The air within the shrine grew suddenly thick, as if the atmosphere itself had condensed around him. Wu Dao found it difficult to draw breath, his chest constricting with each inhale. The glowing patterns brightened, their light pulsing in rhythm with his heartbeat.

Who disturbs the long silence?

Wu Dao jerked upright. The voice seemed to come from everywhere and nowhere, resonating within his skull rather than through his ears. Deep and ancient, it carried weight beyond mere sound.

"I—" His voice failed him, reduced to a dry croak. Wu Dao swallowed hard and tried again. "I am Fang Wu Dao, of Fang Village in the Emerald Valley."

Silence greeted his introduction. The blue patterns continued to pulse, spreading further across the altar's surface. Wu Dao remained frozen in place, fear and fascination warring within him.

The blood recognizes the stone, the voice finally continued. Yet the line was thought broken.

"I don't understand," Wu Dao admitted. "What line? What does my blood have to do with this place?"

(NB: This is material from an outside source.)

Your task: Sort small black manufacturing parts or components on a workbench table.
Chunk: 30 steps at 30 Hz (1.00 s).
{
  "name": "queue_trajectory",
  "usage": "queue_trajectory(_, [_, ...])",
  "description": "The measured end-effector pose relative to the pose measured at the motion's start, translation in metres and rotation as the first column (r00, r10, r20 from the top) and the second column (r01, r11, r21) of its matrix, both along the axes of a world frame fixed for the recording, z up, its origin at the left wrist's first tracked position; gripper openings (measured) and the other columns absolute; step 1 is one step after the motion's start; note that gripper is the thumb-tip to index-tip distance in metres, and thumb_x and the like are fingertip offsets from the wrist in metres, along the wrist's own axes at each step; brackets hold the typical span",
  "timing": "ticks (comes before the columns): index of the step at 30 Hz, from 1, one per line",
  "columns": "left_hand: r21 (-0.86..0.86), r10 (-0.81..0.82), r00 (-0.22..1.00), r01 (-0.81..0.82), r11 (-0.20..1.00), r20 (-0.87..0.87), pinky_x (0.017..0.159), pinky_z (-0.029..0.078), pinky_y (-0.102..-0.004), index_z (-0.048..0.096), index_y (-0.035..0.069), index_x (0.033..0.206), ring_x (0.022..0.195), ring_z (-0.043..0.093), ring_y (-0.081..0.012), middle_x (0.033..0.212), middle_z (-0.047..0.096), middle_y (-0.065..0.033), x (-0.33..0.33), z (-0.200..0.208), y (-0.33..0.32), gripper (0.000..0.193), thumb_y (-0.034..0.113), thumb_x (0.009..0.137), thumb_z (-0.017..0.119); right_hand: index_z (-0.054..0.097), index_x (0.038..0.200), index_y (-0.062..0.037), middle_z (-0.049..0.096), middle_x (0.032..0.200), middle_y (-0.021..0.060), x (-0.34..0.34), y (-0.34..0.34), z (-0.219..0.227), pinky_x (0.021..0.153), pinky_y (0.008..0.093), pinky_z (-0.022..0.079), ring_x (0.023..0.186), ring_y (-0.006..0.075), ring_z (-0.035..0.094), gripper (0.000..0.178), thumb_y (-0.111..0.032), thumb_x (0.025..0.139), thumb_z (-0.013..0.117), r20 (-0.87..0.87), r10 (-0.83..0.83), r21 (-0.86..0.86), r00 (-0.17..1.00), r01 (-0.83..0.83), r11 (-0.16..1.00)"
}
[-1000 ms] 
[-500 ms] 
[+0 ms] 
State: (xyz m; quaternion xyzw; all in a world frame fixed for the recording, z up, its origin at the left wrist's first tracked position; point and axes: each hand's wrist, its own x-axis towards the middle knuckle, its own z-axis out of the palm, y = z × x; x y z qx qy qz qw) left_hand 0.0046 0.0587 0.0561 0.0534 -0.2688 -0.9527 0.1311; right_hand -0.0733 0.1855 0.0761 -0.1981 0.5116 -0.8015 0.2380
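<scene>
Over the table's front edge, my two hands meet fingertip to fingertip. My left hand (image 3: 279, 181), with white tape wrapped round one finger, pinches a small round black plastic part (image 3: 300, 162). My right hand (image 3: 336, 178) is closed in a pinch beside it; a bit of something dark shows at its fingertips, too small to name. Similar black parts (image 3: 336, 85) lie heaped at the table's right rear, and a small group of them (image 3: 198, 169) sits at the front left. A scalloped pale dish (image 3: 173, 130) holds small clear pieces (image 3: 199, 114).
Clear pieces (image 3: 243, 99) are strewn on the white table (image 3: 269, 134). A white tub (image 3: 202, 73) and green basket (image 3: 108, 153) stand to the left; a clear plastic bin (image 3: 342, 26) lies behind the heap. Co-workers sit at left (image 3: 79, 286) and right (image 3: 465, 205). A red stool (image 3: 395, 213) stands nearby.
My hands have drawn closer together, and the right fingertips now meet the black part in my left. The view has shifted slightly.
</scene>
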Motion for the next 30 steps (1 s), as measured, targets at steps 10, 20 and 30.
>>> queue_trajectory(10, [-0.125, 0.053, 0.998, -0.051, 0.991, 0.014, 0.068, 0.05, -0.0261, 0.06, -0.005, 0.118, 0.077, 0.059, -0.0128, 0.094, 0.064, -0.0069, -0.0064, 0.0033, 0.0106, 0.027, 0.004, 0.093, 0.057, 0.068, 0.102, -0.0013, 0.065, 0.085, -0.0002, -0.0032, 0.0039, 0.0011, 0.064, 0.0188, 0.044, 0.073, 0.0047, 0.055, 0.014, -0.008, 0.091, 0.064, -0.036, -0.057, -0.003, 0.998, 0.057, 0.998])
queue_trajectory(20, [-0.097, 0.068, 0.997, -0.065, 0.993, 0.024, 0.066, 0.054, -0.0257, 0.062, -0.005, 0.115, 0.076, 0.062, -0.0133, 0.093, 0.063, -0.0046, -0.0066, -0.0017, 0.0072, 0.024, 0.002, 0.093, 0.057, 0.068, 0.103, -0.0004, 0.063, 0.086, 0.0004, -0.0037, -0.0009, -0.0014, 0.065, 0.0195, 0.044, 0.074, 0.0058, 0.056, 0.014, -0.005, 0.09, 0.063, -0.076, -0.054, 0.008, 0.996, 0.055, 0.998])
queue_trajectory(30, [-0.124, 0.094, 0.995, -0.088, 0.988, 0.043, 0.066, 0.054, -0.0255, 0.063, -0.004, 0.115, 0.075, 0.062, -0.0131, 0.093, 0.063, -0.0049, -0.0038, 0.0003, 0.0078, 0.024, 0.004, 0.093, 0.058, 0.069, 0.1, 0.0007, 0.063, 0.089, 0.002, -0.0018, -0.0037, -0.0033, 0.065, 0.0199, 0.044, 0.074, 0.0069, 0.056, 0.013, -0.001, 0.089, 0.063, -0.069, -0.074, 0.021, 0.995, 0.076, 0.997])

You come seeking without knowing what you seek? A note of something like amusement colored the voice now. How like a mortal.

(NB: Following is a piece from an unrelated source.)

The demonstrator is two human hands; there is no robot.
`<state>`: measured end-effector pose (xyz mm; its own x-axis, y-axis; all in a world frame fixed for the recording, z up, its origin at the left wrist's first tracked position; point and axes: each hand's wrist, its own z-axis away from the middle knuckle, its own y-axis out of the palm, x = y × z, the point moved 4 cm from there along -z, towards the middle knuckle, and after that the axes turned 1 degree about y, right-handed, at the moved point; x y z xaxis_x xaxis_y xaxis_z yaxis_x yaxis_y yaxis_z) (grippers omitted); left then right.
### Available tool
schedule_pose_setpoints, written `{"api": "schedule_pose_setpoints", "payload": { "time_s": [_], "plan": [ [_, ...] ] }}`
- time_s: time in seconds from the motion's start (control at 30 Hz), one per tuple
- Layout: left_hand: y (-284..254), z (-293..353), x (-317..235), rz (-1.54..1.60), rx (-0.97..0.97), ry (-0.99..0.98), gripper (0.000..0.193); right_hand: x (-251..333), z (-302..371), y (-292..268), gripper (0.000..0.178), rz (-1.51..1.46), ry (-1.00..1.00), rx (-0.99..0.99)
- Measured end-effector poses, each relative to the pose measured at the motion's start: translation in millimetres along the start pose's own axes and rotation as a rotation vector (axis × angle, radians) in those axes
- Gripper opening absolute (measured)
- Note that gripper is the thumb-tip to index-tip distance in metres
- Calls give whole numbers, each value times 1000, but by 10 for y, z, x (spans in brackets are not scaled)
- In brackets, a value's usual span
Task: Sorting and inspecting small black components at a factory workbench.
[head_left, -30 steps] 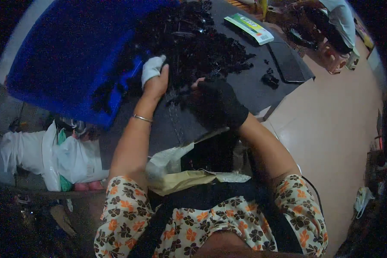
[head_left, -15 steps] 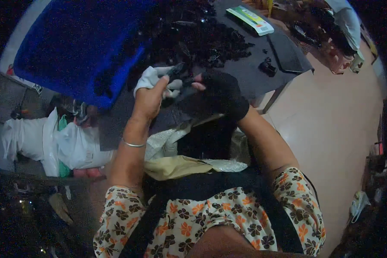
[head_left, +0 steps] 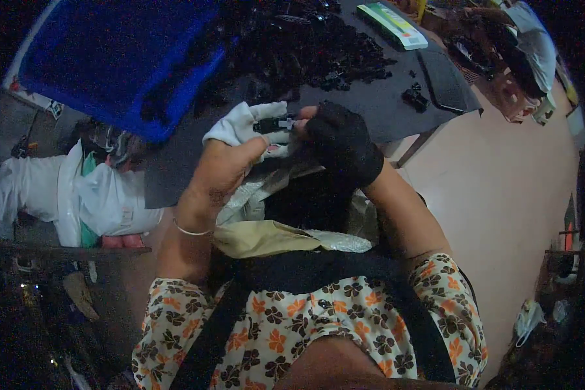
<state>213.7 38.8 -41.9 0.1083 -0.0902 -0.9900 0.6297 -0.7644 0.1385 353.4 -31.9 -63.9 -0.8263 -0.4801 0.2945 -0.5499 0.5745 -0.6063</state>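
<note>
My left hand (head_left: 237, 138), in a white glove that leaves the thumb bare, is closed around a small black plastic part (head_left: 266, 125) with a pale piece at its right end. My right hand (head_left: 344, 142) wears a black glove with bare fingertips. Its thumb and forefinger pinch at the pale end of the part. Both hands are over the near edge of a dark grey table (head_left: 240, 91). Beyond them spreads a heap of small black parts (head_left: 305, 55). A lone black part (head_left: 415, 99) lies to the right of the heap.
A blue bin (head_left: 110, 71) stands at the left of the heap. At the back right are a green-and-white box (head_left: 396, 29) and a black tray (head_left: 443, 81). An open sack (head_left: 257, 237) hangs below the table edge. White bags (head_left: 114, 205) lie at left.
My left hand has turned and opened its grip somewhat, so the part with its pale end now shows between the hands. The table and heap have shifted slightly in view.
</note>
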Motion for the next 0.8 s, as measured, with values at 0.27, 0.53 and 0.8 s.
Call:
{"api": "schedule_pose_setpoints", "payload": {
  "time_s": [0.27, 0.53, 0.8],
  "plan": [
    [-21, 102, -28, -261, -32, 31, 38, 111, 0, -27, 22, -47, -99, -48],
    [-174, 105, 164, -190, -291, 247, 24, 1, 31, 118, 20, -265, 352, -123],
    [-132, 199, 201, -311, -230, 100, 22, 159, 16, 86, 23, -47, -27, 157]
  ]
}}
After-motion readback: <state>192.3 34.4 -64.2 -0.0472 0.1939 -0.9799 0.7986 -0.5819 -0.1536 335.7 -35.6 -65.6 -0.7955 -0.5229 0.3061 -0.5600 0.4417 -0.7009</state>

"I seek knowledge of my family's past," Wu Dao said, finding courage as curiosity overcame fear. "My grandmother spoke of a time when the Fang name meant something. When we were more than just farmers."

And what would you do with such knowledge, young Fang? What purpose drives you to this forgotten place month after month?

The question caught Wu Dao off guard. He had never fully articulated, even to himself, what drove his obsession with the past. Now, faced with a direct query from this mysterious presence, he searched within himself for the honest answer.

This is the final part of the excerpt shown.